Hacker News new | ask | show | jobs
Ask HN: Anybody else EC2 issues on us-east-1?
42 points by oliverfriedmann 3245 days ago
Originally just us-east-1d was not reacting well, but now most EC2 instances don't do much anymore.
15 comments

us-east-1 is the region that has most issues. Every time you hear about an AWS outage it's typically just us-east-1, and it brings down half the internet. It's really puzzling why everyone keeps hosting their projects in us-east-1.

The advantage of that region is that it tends to get new instance types and services first. And if you need to be on the bleeding edge, then you have to agree to deal with some risks. But for everyone else that doesn't need the bleeding edge, why not just run your instances in us-west-2 or us-east-2 for example? I've run services in us-west-2 for years and I've never had to deal with fallout from an AWS outage.

Because we want to be colo with everybody else that's on us-east-1. It makes for lower latency, higher transfers, and when shit hits the fan none of your customers notice that your SaaS product is down because they can't access their entire site!
> It's really puzzling why everyone keeps hosting their projects in us-east-1.

I've been using Amazon for 4 years, and this is the first time I hear their us-east-1 is more "cutting edge" and less reliable than all the other zones. This isn't even listed on their page describing these zones: http://docs.aws.amazon.com/AWSEC2/latest/UserGuide/using-reg...

The AWS Global Infrastructure guide to all the Regions is pretty informative. When you look at the table here[1], you realize pretty quickly that every idea that AWS has ever had gets an initial deployment in Northern Virginia (us-east-1).

It's also one of the reasons why so many people continue to use it. If you really need one of these services for your infrastructure, then your very likely going to be stuck using us-east-1. It may be quite some time before you get a 2nd region.

[1] https://aws.amazon.com/about-aws/global-infrastructure/regio...

Of course it's not listed. They're not going to say "this is our first region and it runs on some pretty old hardware and hacked together configurations so we recommend you don't use it."
It's pretty common knowledge that us-east-1 is the most unreliable region. Also the oldest which helps explain why.
I agree its "common knowledge" but is it true? Or is it just a case that because 80+% (made up) of everyone hosts in us-east-1, thats the only one we hear about in HN (and other sites) threads?
I go by the outage reports published by AWS. I haven't done an exhaustive analysis but there is a trend to support the common knowledge. I spend most of my time in us-west-1 and us-west-2 and very few if any outages over the past 3 years.
I think you answered your own question. In the case of AWS, sometimes being "bleeding edge" means you're allowing amazon to scaffold infrastructure with a new service that you'd otherwise have to deal with yourself. For a small company, an AWS service being bleeding edge is still a lot more resilient than doing it yourself.
I doubt that the vast majority of customers in us-east-1 are using bleeding edge services. By the time you figure out how to integrate some new AWS offering into your infrastructure it has probably been rolled out to the other regions and the kinks worked out. Unless you need latest and greatest GPU offerings for DL, in which case maybe.
Only two regions have good availability for AWS services.

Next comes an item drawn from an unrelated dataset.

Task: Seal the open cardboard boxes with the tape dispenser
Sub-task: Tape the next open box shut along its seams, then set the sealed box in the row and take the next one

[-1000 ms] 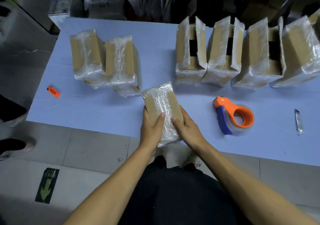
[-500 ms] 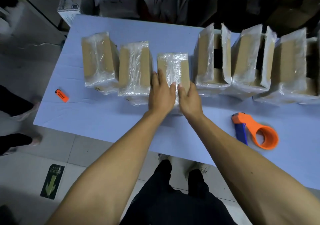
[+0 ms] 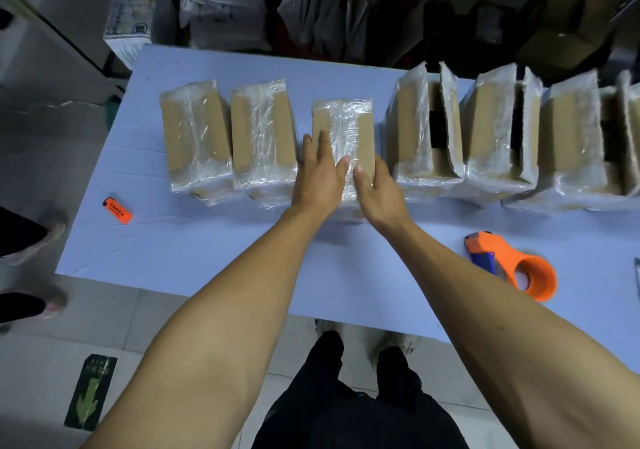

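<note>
— Where do the open boxes lie from my hands?

— Just right of your right hand, the nearer one; the first open box runs lengthwise away from you. Both hands lie flat, fingers straight, on the taped box, left hand beside the right.

— And the tape dispenser?

— Near-right of that hand, on the table.

— Any writing?

— The orange lighter, far left, has print too small to read
</note>
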`<control>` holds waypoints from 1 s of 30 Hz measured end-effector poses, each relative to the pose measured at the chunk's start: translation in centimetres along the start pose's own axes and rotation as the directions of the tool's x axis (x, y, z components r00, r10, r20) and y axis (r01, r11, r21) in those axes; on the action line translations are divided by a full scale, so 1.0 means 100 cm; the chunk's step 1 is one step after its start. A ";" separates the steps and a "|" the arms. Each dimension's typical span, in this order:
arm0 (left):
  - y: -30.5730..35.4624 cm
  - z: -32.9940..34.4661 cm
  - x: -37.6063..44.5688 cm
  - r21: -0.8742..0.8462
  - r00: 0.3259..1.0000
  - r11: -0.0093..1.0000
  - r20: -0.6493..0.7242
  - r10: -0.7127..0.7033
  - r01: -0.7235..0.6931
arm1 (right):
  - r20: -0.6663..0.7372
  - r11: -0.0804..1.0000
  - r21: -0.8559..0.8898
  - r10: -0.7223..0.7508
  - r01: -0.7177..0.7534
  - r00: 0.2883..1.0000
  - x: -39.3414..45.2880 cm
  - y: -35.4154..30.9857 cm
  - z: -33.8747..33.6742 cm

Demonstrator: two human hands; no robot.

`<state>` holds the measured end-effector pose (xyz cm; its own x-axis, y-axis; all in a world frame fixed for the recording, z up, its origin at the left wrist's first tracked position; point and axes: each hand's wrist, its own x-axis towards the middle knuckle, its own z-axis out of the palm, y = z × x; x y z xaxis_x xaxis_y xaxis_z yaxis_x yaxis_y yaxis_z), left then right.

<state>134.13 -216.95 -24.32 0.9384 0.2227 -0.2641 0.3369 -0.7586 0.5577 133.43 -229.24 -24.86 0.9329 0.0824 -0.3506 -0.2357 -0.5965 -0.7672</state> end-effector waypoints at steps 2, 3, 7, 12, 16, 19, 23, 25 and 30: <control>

For example, email (SES). Only Virgina and Oregon. And Oregon goes down too.

If all you needed was VPS, you'd probably find better offerings elsewhere.

us-east-1 pricing (for EC2, S3, etc.) is usually lower than other regions
Pricing between us-east-1 and us-west-2 has been largely the same in my experience. us-west-1 had a price premium, presumably due to higher costs in California.
check https://phd.aws.amazon.com/phd/home?region=us-east-1#/event-... when this happens...

As of now it says for me

"04:36 PM PDT We are investigating network connectivity issues for some instances in a single Availability Zone in the US-EAST-1 Region.

04:58 PM PDT We can confirm that some instances are unreachable and some EBS volumes are experiencing degraded performance in a single Availability Zone in the US-EAST-1 Region. Engineers are engaged and we are working to resolve the issue.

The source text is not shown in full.